Na pozostałych kierunkach turystycznych wzrost średnich cen zahamował, a ich przewaga nad systematycznie rosnącymi cenami ubiegłorocznymi kolejny raz spadła. „Przez dwa lata z rzędu ceny poruszały się dość ściśle według trajektorii obrazowanej na wykresie przez cienką linię. W tym sezonie przewoźnik zwiększa jednak stopniowo oferowanie drogą zwiększania liczby rejsów na funkcjonujących już kierunkach turystycznych, co może oznaczać, że ceny nie będą już tak wyraźnie rosły jak miało to miejsce w dwóch latach poprzednich” – wyjaśnia autor.
W stosunku do poprzedniego sezonu Wizz Air najbardziej podniósł ceny przelotów do Bułgarii i Portugalii – średnio o 204 i 128 złotych. Dużo mniej zdrożały bilety do Włoch i Grecji – średnio o 60 i 43 złote. Dość istotnie opuścił natomiast ceny przelotów do Hiszpanii – o 190 złotych. W dużej mierze wiąże się to z bardzo silnym spadkiem cen rejsów na Teneryfę z Katowic (na innych kierunkach ceny wzrosły o średnio 123 złote) – wskazuje prezes Traveldaty.
Komentując te dane Betlej stwierdza, że widać wyraźną stabilizację cen przelotów u tanich przewoźników, zwłaszcza wobec znaczących zmian obserwowanych w tym samym okresie przed rokiem. „Z jednej strony niższe niż przed rokiem ceny pokojów hotelowych w niektórych regionach turystycznych powinny sprzyjać wzrostowi cen w tanich liniach, ale z drugiej może on być hamowany przez proces sukcesywnego zwiększania oferowania i to zarówno poprzez ustanawianie nowych połączeń, jak i zwiększania liczby rejsów w połączeniach już istniejących”.

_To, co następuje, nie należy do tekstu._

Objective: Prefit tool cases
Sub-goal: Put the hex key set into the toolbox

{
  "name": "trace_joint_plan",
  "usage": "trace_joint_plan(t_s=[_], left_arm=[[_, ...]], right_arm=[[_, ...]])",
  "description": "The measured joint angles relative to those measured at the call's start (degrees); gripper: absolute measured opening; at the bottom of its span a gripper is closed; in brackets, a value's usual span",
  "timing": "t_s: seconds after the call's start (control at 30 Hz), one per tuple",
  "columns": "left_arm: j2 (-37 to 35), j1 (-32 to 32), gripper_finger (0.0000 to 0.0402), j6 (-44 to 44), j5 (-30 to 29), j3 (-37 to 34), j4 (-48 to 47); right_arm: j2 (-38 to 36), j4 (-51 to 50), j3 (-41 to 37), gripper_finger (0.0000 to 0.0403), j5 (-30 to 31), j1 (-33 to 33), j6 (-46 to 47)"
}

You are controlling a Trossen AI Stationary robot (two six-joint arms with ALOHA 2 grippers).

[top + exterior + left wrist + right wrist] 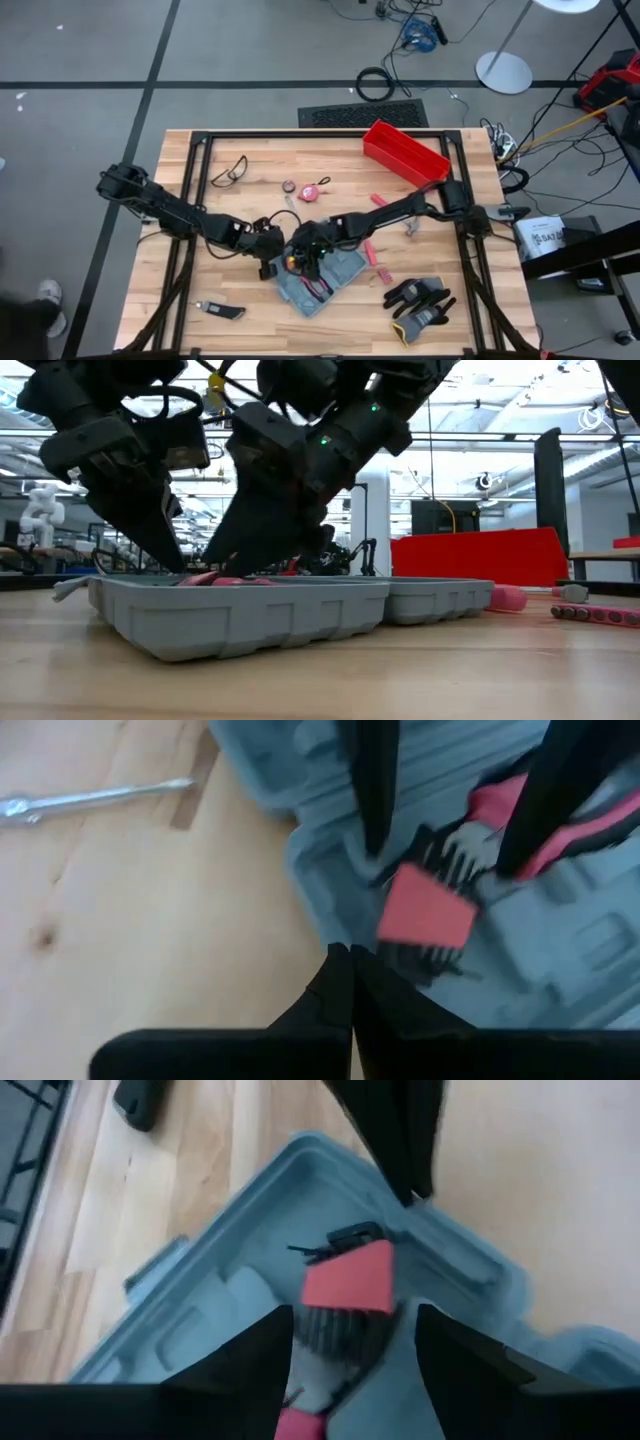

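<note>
One tool case [322, 278], lying open near the table's [180, 300] front middle, with both grippers over it.
Counted, largest to smallest: one red bin [404, 152] at the far edge, one pair of gloves [420, 305] near the front right. Left gripper [350, 955] pinched shut, empty, at the case's edge; right gripper [355, 1320] spread wide, holding nothing, above the red-handled bit set [348, 1278].

Matt grey-blue plastic tool case [318, 278] on smooth pale wooden table [250, 225].
</note>
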Motion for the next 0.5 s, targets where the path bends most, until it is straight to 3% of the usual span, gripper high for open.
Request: trace_joint_plan(t_s=[0.27, 0.4, 0.5], left_arm=[[0.00, -0.24, 0.0002, -0.02, -2.61, -0.04, -0.36], [0.00, -0.24, 0.0002, 0.02, -4.20, -0.04, -0.44], [0.00, -0.22, 0.0002, 0.02, -4.43, -0.04, -0.40]], right_arm=[[2.92, 0.36, 2.17, 0.0167, 0.18, 0.75, -0.31], [3.76, 0.57, 2.98, 0.0107, 1.51, 1.49, 0.10], [3.43, -0.12, 3.49, 0.0034, 1.83, 1.88, -1.11]])
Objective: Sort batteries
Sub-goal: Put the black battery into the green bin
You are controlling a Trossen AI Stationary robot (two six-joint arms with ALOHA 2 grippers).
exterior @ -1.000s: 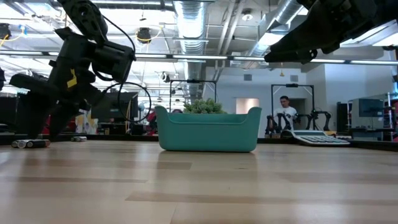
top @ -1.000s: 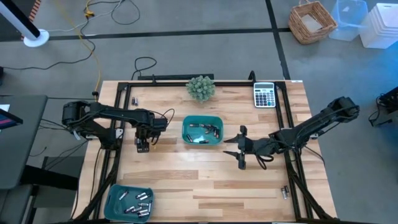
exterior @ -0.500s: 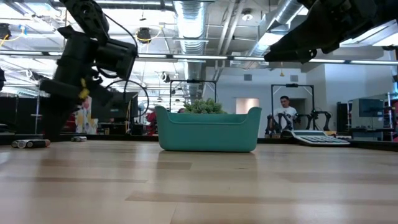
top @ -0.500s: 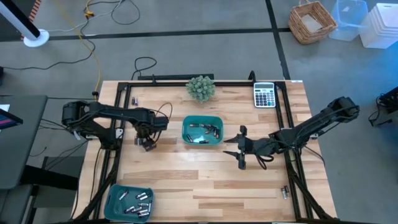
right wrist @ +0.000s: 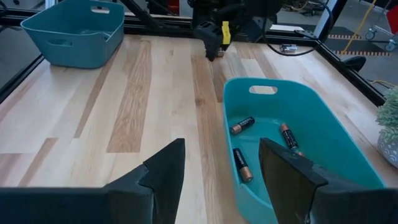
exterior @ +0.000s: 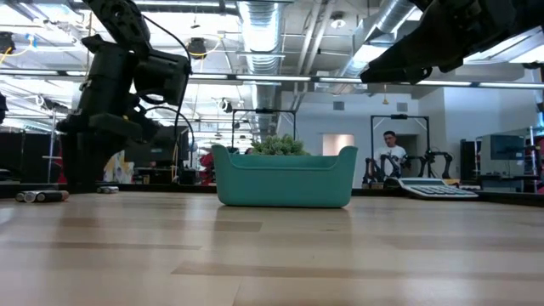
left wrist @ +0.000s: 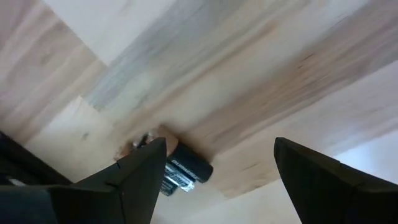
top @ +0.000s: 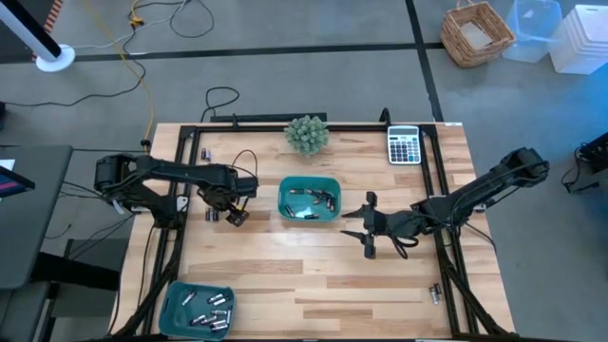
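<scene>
Seen from above, we find a wooden counter carrying two teal trays. The central tray holds several batteries; in the right wrist view we count at least three of them lying on its floor. A second tray at the counter's near left corner holds more batteries, scattered loosely.

The left claw is down at the counter to the left of the central tray, apart from its wall. In the left wrist view we see its two fingers spread wide with nothing between them, and a dark battery lying on the wood just beside one finger; we cannot tell whether the two touch.

The right claw waits just right of the central tray, above the counter. Its fingers stand open and empty, framing the near end of that tray in the right wrist view.

In the low view we note loose batteries lying on the counter at the far left edge, well apart from the central tray. At the counter's far side we also mark a small green plant and a grey calculator. A person stands in the room beyond.
</scene>
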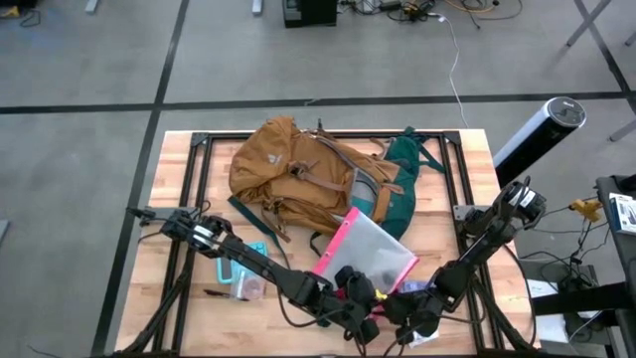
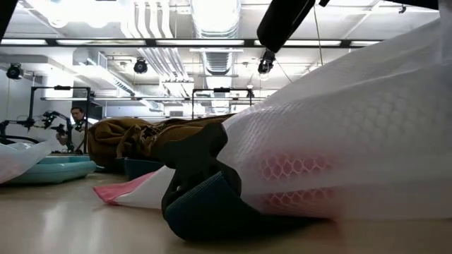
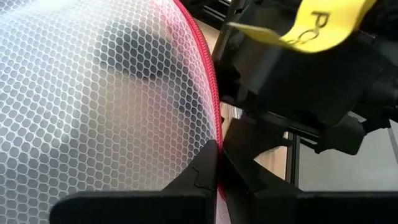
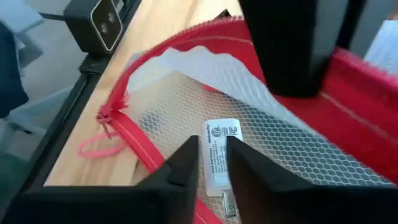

Innym zjawiskiem stosunkowo rzadkim w nieodległej jeszcze przeszłości jest skupianie części dodatkowego oferowania w szczycie sezonu. Może to oznaczać zwiększenie się konkurencji tanich przewoźników wobec połączeń czarterowych. Wydaje się też, że wobec tendencji do administracyjnych działań (np. w Niemczech), mających utrudnić tanim liniom konkurowanie z tradycyjnymi przewoźnikami (minimalne ceny przelotów, podatek lotniczy) mogą one wrócić do większej ekspansji na mniej restrykcyjnych rynkach, w tym na polskim, co miało już miejsce w latach 2012-2017 – kończy Betlej.